- [Dataset excerpt]:
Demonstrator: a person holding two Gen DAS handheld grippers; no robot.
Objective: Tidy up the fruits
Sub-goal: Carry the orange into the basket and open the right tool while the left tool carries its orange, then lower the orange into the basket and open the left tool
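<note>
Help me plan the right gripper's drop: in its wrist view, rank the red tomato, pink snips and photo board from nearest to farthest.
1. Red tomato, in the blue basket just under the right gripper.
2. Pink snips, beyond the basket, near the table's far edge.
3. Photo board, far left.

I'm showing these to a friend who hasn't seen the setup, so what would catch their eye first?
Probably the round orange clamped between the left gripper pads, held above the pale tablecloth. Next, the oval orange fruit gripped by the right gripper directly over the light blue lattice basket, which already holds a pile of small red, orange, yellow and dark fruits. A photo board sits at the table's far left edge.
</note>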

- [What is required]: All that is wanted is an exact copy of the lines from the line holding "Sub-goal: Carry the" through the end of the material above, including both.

- [Answer for the task]:
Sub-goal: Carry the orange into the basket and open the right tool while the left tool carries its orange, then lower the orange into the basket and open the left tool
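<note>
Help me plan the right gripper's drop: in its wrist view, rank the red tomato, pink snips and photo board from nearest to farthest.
1. Red tomato, in the blue basket just under the right gripper.
2. Pink snips, beyond the basket, near the table's far edge.
3. Photo board, far left.

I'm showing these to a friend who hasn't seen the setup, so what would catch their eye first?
Probably the round orange clamped between the left gripper pads, held above the pale tablecloth. Next, the oval orange fruit gripped by the right gripper directly over the light blue lattice basket, which already holds a pile of small red, orange, yellow and dark fruits. A photo board sits at the table's far left edge.
</note>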

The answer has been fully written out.